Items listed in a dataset
___
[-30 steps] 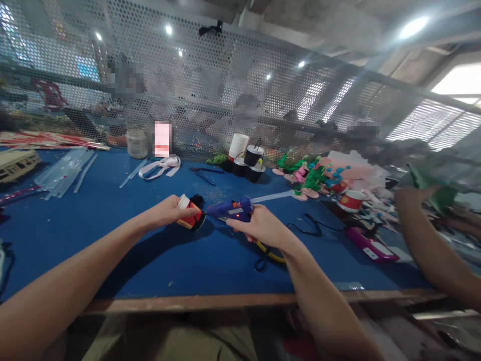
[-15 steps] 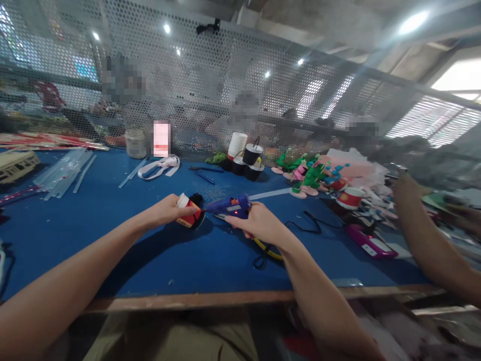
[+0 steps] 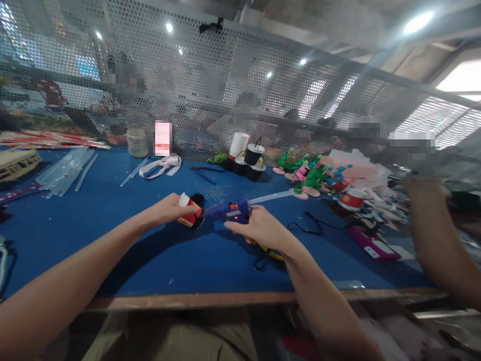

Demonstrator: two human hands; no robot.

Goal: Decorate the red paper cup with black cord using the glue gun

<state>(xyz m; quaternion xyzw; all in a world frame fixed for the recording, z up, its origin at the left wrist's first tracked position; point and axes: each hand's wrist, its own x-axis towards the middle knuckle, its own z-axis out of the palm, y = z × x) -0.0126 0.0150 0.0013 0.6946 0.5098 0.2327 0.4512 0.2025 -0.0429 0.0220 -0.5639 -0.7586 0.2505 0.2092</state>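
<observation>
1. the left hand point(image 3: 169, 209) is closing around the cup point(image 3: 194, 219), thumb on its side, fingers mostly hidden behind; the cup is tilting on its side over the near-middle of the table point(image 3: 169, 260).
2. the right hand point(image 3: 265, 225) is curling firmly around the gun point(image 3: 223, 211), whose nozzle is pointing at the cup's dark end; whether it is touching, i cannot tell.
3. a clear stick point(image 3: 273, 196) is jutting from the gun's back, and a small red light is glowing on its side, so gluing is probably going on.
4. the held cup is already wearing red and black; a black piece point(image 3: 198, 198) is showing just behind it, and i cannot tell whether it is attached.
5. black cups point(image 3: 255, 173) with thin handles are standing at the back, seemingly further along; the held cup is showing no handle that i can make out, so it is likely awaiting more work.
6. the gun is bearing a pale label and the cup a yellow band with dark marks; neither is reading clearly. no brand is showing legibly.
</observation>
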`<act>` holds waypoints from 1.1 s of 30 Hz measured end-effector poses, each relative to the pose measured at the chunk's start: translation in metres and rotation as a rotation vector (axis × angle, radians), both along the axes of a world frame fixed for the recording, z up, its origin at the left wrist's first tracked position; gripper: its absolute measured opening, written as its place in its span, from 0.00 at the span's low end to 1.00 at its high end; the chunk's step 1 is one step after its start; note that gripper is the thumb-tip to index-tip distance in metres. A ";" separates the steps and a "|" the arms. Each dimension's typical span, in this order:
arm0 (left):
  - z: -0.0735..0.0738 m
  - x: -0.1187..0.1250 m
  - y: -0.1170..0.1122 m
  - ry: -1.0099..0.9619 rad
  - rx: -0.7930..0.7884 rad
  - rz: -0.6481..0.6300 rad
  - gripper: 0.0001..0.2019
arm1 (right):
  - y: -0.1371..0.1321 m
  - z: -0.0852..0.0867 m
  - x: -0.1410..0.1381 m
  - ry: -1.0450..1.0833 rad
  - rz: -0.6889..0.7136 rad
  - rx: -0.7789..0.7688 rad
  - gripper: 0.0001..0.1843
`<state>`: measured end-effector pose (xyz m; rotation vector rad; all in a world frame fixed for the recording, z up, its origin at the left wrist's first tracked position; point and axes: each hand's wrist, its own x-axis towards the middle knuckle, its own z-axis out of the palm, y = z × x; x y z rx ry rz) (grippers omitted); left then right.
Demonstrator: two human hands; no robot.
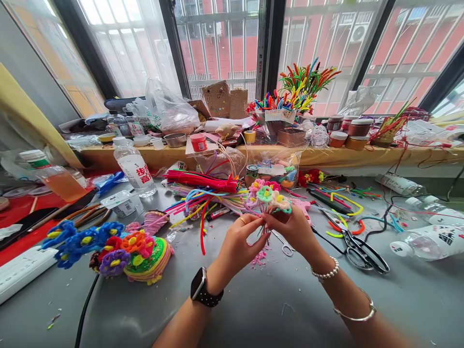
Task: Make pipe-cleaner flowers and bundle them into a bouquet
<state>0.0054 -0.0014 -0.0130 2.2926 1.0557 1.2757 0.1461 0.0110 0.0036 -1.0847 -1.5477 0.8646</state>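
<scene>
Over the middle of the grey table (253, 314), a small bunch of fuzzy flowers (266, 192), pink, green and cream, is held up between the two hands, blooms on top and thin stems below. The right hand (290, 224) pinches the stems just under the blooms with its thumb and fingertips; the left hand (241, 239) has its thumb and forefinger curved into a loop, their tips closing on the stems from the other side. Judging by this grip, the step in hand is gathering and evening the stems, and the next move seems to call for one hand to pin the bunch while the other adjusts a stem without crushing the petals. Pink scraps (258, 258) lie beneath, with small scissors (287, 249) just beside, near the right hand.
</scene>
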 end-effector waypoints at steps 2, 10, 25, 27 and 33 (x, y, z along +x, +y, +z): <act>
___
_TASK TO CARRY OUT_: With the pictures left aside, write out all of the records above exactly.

_WRITTEN SOLUTION_:
[-30 steps] 
[-15 steps] 
[+0 steps] 

Demonstrator: two human hands; no robot.

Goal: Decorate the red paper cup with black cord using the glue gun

<state>(xyz m; quaternion xyzw; all in a world frame fixed for the recording, z up, its origin at the left wrist's first tracked position; point and axes: each hand's wrist, its own x-axis towards the middle knuckle, its own z-axis out of the palm, y = z × x) -0.0126 0.0150 0.0013 0.6946 0.5098 0.2327 0.4512 0.2025 -0.0429 0.0220 -0.5639 -0.7586 0.2505 0.2092</state>
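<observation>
1. the left hand point(image 3: 169, 209) is closing around the cup point(image 3: 194, 219), thumb on its side, fingers mostly hidden behind; the cup is tilting on its side over the near-middle of the table point(image 3: 169, 260).
2. the right hand point(image 3: 265, 225) is curling firmly around the gun point(image 3: 223, 211), whose nozzle is pointing at the cup's dark end; whether it is touching, i cannot tell.
3. a clear stick point(image 3: 273, 196) is jutting from the gun's back, and a small red light is glowing on its side, so gluing is probably going on.
4. the held cup is already wearing red and black; a black piece point(image 3: 198, 198) is showing just behind it, and i cannot tell whether it is attached.
5. black cups point(image 3: 255, 173) with thin handles are standing at the back, seemingly further along; the held cup is showing no handle that i can make out, so it is likely awaiting more work.
6. the gun is bearing a pale label and the cup a yellow band with dark marks; neither is reading clearly. no brand is showing legibly.
</observation>
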`<act>` holds waypoints from 1.1 s of 30 Hz measured end-effector poses, each relative to the pose measured at the chunk's start: translation in metres and rotation as a rotation vector (axis × angle, radians), both along the axes of a world frame fixed for the recording, z up, its origin at the left wrist's first tracked position; gripper: its absolute measured opening, written as its place in its span, from 0.00 at the span's low end to 1.00 at its high end; the chunk's step 1 is one step after its start; note that gripper is the thumb-tip to index-tip distance in metres. A ";" separates the steps and a "|" the arms. Each dimension's typical span, in this order:
arm0 (left):
  - z: -0.0735..0.0738 m
  - x: -0.1187..0.1250 m
  - y: -0.1170..0.1122 m
  - ry: -1.0099..0.9619 rad
  - rx: -0.7930..0.7884 rad
  - rz: -0.6481..0.6300 rad
  - gripper: 0.0001..0.2019
arm1 (right):
  - y: -0.1371..0.1321 m
  - z: -0.0852..0.0867 m
  - x: -0.1410..0.1381 m
  - ry: -1.0450..1.0833 rad
  - rz: -0.6889..0.7136 rad
  - rx: -0.7789..0.7688 rad
  - gripper: 0.0001..0.1843
`<state>`: measured end-effector pose (xyz m; rotation vector rad; all in a world frame fixed for the recording, z up, its origin at the left wrist's first tracked position; point and axes: each hand's wrist, its own x-axis towards the middle knuckle, its own z-axis out of the palm, y = z × x; x y z rx ry rz) (grippers omitted); left then right.
Demonstrator: two human hands; no robot.
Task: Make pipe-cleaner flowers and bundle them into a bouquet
<state>0.0054 -0.0014 -0.0130 2.2926 1.0557 1.2757 0.1461 0.0110 0.0036 -1.0847 -1.5477 0.8646</state>
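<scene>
Over the middle of the grey table (253, 314), a small bunch of fuzzy flowers (266, 192), pink, green and cream, is held up between the two hands, blooms on top and thin stems below. The right hand (290, 224) pinches the stems just under the blooms with its thumb and fingertips; the left hand (241, 239) has its thumb and forefinger curved into a loop, their tips closing on the stems from the other side. Judging by this grip, the step in hand is gathering and evening the stems, and the next move seems to call for one hand to pin the bunch while the other adjusts a stem without crushing the petals. Pink scraps (258, 258) lie beneath, with small scissors (287, 249) just beside, near the right hand.
</scene>
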 end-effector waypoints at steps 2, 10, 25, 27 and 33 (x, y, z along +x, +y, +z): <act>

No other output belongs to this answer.